Du haut de sa chaise rouge plastique, à travers l'eau, au fond de son verre, il avait quarante

et un ans. En ce mardi sept juin 2017, ses pieds, chaussons, chaussettes, brassaient librement l'air faute d'atteindre le sol. Il était si fier. Ce n'était pas tous les jours que le service de table offrait allègrement la sagesse de trente trois ans supplémentaires. Ce droit d’aînesse fictif lui avait offert un aller retour, balais, balayette, le long des tables. Noyau dur d'un corps de miettes en expansion. La sécheresse de ses doigts, devenus poussiéreux, valait alors bien le lingot de sucre rose fraise sur lequel allait, enfin, pouvoir ruisseler sa salive.
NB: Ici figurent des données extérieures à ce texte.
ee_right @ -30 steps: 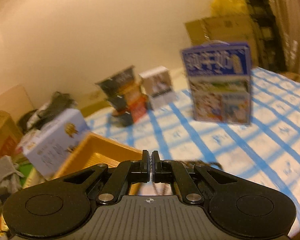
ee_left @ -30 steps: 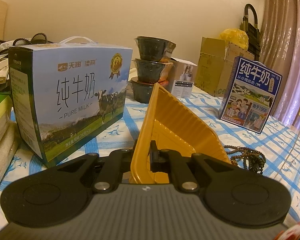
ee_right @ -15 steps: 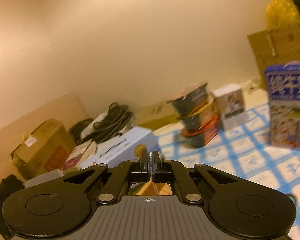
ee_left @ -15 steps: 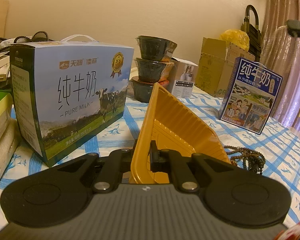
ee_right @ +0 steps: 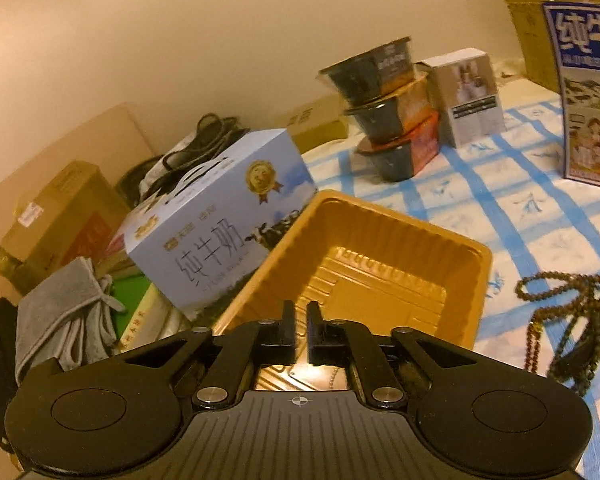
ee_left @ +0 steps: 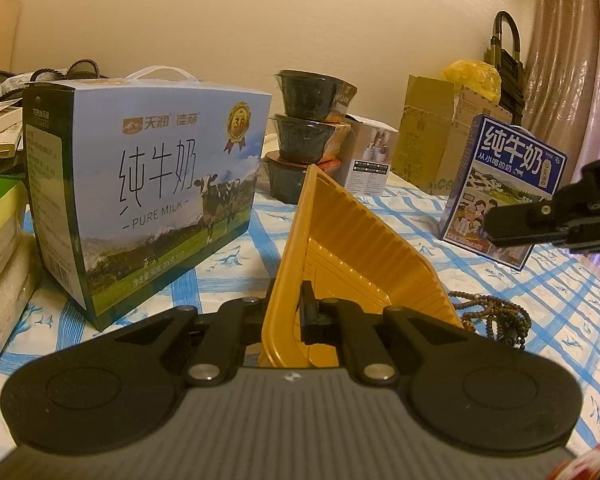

Assis sur son strapontin la rigidité du sol s'agrippe à ses orteils et résonne le long de ses

tibias. Ses genoux et son dos ankylosé rêvent d'une dernière danse aérienne depuis sa chaise d'enfance. Mais ce doux balancement s'est arrêté il y a longtemps pour laisser la place à un aller sans retour. Il ne savait pas alors. Il aurait aimé qu'on lui murmure, qu'on lui rappelle, qu'on lui crie. C'était la dernière fois. Bientôt ses pieds, ses jambes, s’allongeraient et, s'enracineraient dans le sol. Ils oublieraient l'espace. Cela ne faisait pas souffrir non. Mais là, du haut de son strapontin, de premier choix, blanc et bleu, résistant aux UV, avec un noyau de mousse dense et hautement résistant, ergonomique sans pour autant retenir la morphologie des milliers de voyageurs, il rêve de voir ses chaussons virevolter à nouveau. Avec ses deux mètres d'ossatures, tout mouvement de sa part dans ce wagon seconde classe, risquerait simplement de heurter la sympathie de son voisin le plus proche. Soit à sa droite quatre fantômes de voyageurs, et à sa gauche, la vitre et son reflet arrogant. Il trône fièrement au premier plan, avec ses boucles grisonnantes, son visage rouge et bouffi, ses yeux vert forêt fuyant sa propre inspection. En ce mardi sept juin 2050, à travers la vitre, à travers la nuit noire, il a quarante et un ans, et, il a oublié.

Il marchait le long du canal, deux de ses enjambées contre le grand pas de sa maman. Elle

était grande et petite, fine et ronde, douce et autoritaire. Elle était tout, ses yeux noisette connaissaient tout et ses lèvres épaisses lui répétaient tout. Guidé par la main de sa mère, il suivait de ses yeux le long cou des cygnes à deux têtes. Ils avaient le regard à la fois dressé vers le ciel et les profondeurs de l'eau. Est-ce que les cygnes, eux, pouvaient le voir ? Du fond de son eau à midi, il avait quarante et un ans. Là, il voyait seulement un garçon de huit ans, petit, au visage arrondi par des boucles foisonnantes écrasées sous une casquette rouge vif. Est-ce que les cygnes, eux, pouvaient le voir, le fond de l’eau ? Il rêvait de transpercer cette surface menteuse, bien plus hypocrite que l'air, trop rigide pour ses regards, mais trop liquide pour ses pieds. Il ne savait pas nager et il refusait d'ouvrir ses yeux sous l'eau, de peur de corrompre sa rétine. Sa mère lui avait adressé sa meilleure réponse, le silence.